HDLは、別の表現型に対するヒト単球の偏光に影響を与えません

背景：マクロファージは、アテローム性動脈硬化症の病因における重要な細胞です。マクロファージは、環境刺激に応じて、古典的な炎症性M1から代替抗炎症性M2マクロファージ表現型に切り替えることができる塑性細胞です。高密度リポタンパク質（HDL）コレステロールレベルは心血管疾患と反比例しており、HDLは抗炎症特性を示すため、HDLがインタールーキン（IL）-4の存在下での一次ヒト単球の代替マクロファージ分化に影響を与える可能性があるかどうかを調査しました。M2マクロファージ偏光ドライバー、in vitroおよびex vivo。 方法と結果：M2マクロファージは、よく知られているHDL標的遺伝子であるペントラキシン3（PTX3）の発現が、コントロールされていない不極性マクロファージ（RM）よりもM2マクロファージでHDLによってより強く誘導されるため、HDL刺激に対して非常に反応します。予想どおり、マンノース受容体（MR）、CD200受容体（CD200R）、凝固因子XIII A1（F13A1）、IL-1受容体拮抗薬（IL-1RA）、IL10などのM2マーカーの発現は、IL-4で誘導されました。

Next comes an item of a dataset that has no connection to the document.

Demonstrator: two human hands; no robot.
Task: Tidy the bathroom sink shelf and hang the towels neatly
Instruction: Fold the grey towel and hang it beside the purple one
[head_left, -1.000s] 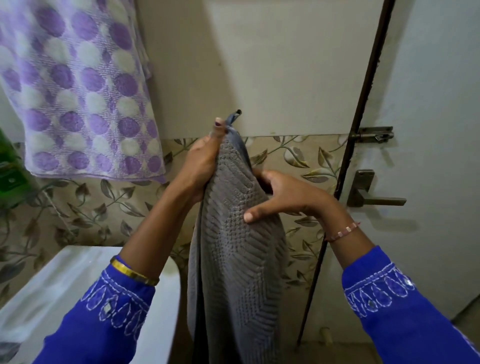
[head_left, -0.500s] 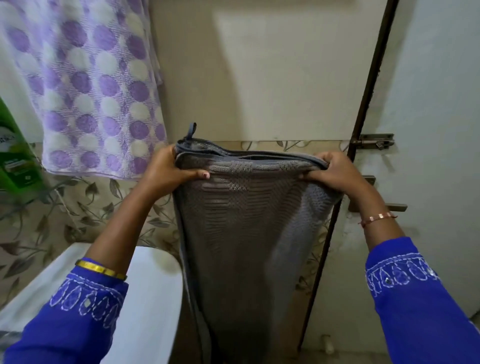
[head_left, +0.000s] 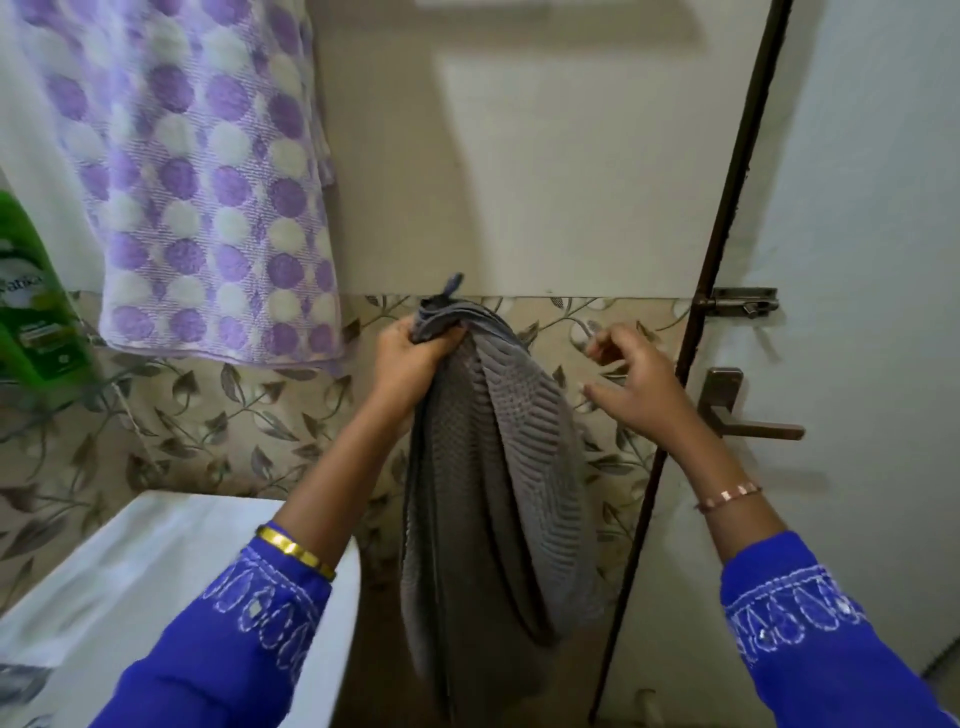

RMと比較した偏光M2マクロファージ。しかし、in vitroを添加したHDLとのインキュベーションでは、M2マクロファージ偏光マーカーの遺伝子発現は調節されませんでした。さらに、ABCA1またはLCAT変異を運ぶ遺伝的に低いHDLレベルの被験者から分離された単球は、代替マクロファージマーカー発現プロファイルに違いなく、M2マクロファージにex vivoを分化しました。 結論：これらのin vitroおよびex vivoの結果は、マウスマクロファージとは反対に、HDLがヒト単球由来のマクロファージのマクロファージM2偏光に影響を与えないことを示しています。したがって、ヒトにおけるHDLの抗炎症特性は、おそらくM2マクロファージの表現型の増強とは関係がないでしょう。

BACKGROUND: Macrophages are crucial cells in the pathogenesis of atherosclerosis. Macrophages are plastic cells which can switch from a classical pro-inflammatory M1 to an alternative anti-inflammatory M2 macrophage phenotype, depending on the environmental stimuli. Because high-density lipoprotein (HDL) cholesterol levels are inversely correlated to cardiovascular disease and since HDL displays anti-inflammatory properties, we investigated whether HDL can affect alternative macrophage differentiation of primary human monocytes in the presence of interleukin (IL)-4, a M2 macrophage polarization driver, in vitro and ex vivo. METHODS AND RESULTS: M2 macrophages are highly responsive to HDL stimulation, since the expression of pentraxin 3 (PTX3), a well known HDL target gene, is induced by HDL more strongly in M2 macrophages than in control unpolarized resting macrophages (RM). As expected, the expression of M2 markers, such as Mannose Receptor (MR), CD200 Receptor (CD200R), Coagulation factor XIII A1 (F13A1), IL-1 receptor antagonist (IL-1RA) and IL10, was induced in IL-4 polarized M2 macrophages compared to RM. However, incubation with HDL added in vitro did not modulate the gene expression of M2 macrophage polarization markers. Moreover, monocytes isolated from subjects with genetically low HDL levels, carrying ABCA1 or LCAT mutations, differentiated ex vivo into M2 macrophages without any difference in the alternative macrophage marker expression profile. CONCLUSIONS: These in vitro and ex vivo results indicate that, contrary to mouse macrophages, HDL does not influence macrophage M2 polarization of human monocyte-derived macrophages. Thus, the anti-inflammatory properties of HDL in humans are probably not related to the enhancement of the M2 macrophage phenotype.